Pumped-storage hydroelectricity (PSH) moves water between two reservoirs at different elevations: it pumps water uphill when power is cheap and releases it through reversible turbines to generate when demand peaks. With 70-80% round-trip efficiency and facility lifespans of decades to over a century, it is by far the world's largest grid storage technology, limited mainly by the need for suitable hilly terrain.

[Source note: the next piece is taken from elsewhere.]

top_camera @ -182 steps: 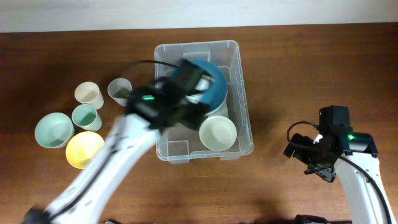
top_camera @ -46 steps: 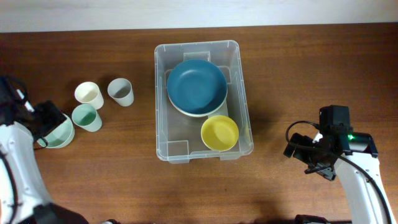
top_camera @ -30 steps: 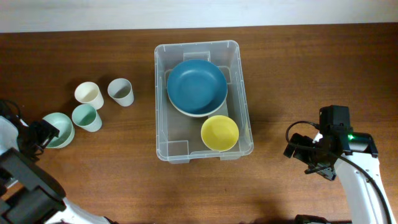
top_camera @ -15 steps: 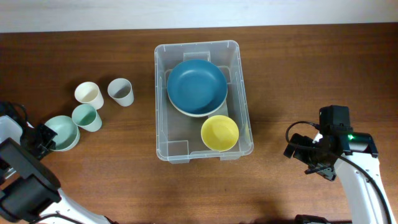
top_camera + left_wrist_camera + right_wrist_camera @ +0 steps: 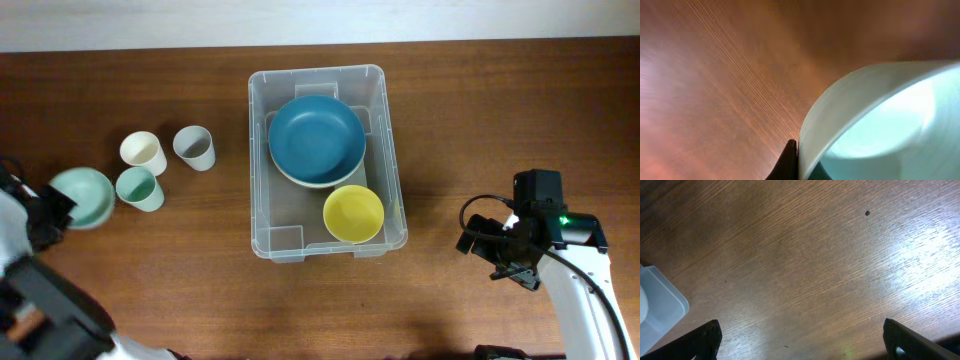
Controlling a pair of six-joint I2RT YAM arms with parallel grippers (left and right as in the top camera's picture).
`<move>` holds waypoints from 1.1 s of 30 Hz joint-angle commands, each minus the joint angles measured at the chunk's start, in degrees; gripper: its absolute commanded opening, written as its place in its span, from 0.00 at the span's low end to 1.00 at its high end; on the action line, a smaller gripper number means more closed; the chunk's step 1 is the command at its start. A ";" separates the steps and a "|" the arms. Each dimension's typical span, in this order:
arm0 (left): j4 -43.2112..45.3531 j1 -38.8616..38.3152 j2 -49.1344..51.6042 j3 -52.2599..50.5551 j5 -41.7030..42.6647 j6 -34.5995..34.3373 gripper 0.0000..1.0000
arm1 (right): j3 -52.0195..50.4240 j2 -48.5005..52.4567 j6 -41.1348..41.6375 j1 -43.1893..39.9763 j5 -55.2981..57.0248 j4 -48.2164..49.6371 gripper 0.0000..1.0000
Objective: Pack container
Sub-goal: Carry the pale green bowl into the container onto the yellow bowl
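The clear container (image 5: 391,150) stands mid-table with a blue bowl (image 5: 316,138) and a yellow bowl (image 5: 353,213) inside. At the far left, my left gripper (image 5: 52,207) is shut on the rim of a pale green bowl (image 5: 84,196). In the left wrist view the rim of that pale green bowl (image 5: 880,120) is pinched at my left gripper (image 5: 802,167), with one dark fingertip (image 5: 789,161) outside the wall. My right gripper (image 5: 505,265) rests at the right, open over bare wood. In its wrist view the right gripper (image 5: 802,340) holds nothing, and a container corner (image 5: 660,307) shows at the left.
Three cups stand left of the container: a cream cup (image 5: 143,152), a grey cup (image 5: 194,147) and a green cup (image 5: 138,188), which sits close beside the held bowl. The table's far edge runs along the top.
My left gripper has closed on the pale green bowl's rim, and the bowl has shifted slightly up and left. The right arm has not moved.
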 commanded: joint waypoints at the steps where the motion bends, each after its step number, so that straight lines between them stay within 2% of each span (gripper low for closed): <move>1: 0.07 -0.68 -12.83 0.44 0.26 -0.83 0.01 | -0.17 -0.02 -0.15 0.17 0.76 0.37 0.99; 6: 0.02 -6.78 -24.39 0.44 5.35 -0.59 0.01 | -0.17 -0.02 -0.15 0.17 0.74 0.59 0.99; 11: -0.70 -20.70 -30.40 0.44 10.99 1.22 0.01 | -0.17 -0.02 -0.15 0.17 0.74 0.57 0.99; 16: -0.24 -44.06 -29.86 0.44 11.28 6.05 0.01 | -0.17 -0.02 -0.15 0.17 0.74 0.55 0.99; 17: 0.76 -52.15 -28.44 0.63 10.10 8.13 0.01 | -0.17 -0.02 -0.15 0.17 0.72 0.55 0.99; 18: 0.96 -55.30 -27.61 0.90 9.27 8.57 0.01 | -0.17 -0.02 -0.13 0.17 0.72 0.55 0.99; 19: 0.85 -62.20 -24.81 2.21 7.13 9.31 0.01 | -0.17 -0.02 -0.15 0.17 0.72 0.48 0.99; 21: 0.28 -67.38 -21.29 4.04 6.62 10.47 0.01 | -0.17 -0.02 -0.15 0.17 0.72 0.37 0.99; 25: -1.36 -72.74 -13.57 8.04 6.62 10.84 0.01 | -0.17 -0.02 -0.15 0.17 0.72 0.28 0.99; 33: -3.54 -74.23 -1.27 10.14 6.67 11.02 0.01 | -0.17 -0.02 -0.13 0.17 0.72 -0.04 0.99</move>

Pumped-storage hydroelectricity (PSH) is a form of Grid Energy Storage that holds energy as the gravitational potential of water between two reservoirs at different elevations. When electricity is cheap or abundant, water is pumped from the lower to the upper reservoir; when demand and prices rise, that water flows back down through turbine generators. Many plants use reversible Francis turbine units that act as both pump and generator. The round-trip efficiency of PSH is typically 70 to 80 percent. Despite that being lower than lithium-ion, PSH dominates because of cost and longevity: as of 2020 it accounted for roughly 95 percent of active grid storage worldwide, with installed capacity over 181 GW, growing to around 200 GW and about 9,000 GWh by the mid-2020s. Facilities commonly run for decades and in some cases over a century, three to five times longer than utility-scale batteries, which is why their lifetime cost per kWh is hard to beat. The key constraint is geography: PSH needs hilly country with two reservoir sites near each other at different elevations. Even so, a global greenfield atlas has identified over 800,000 candidate sites, far more than would be needed for a fully renewable grid. The largest plants include Fengning in China (3,600 MW, 40 GWh), Bath County in the United States (about 3,000 MW, 24 GWh), and Ludington (1,872 MW). China leads global capacity by a wide margin. PSH is one of the mechanical storage technologies, alongside Compressed-Air Energy Storage and the Energy Dome CO2 Battery.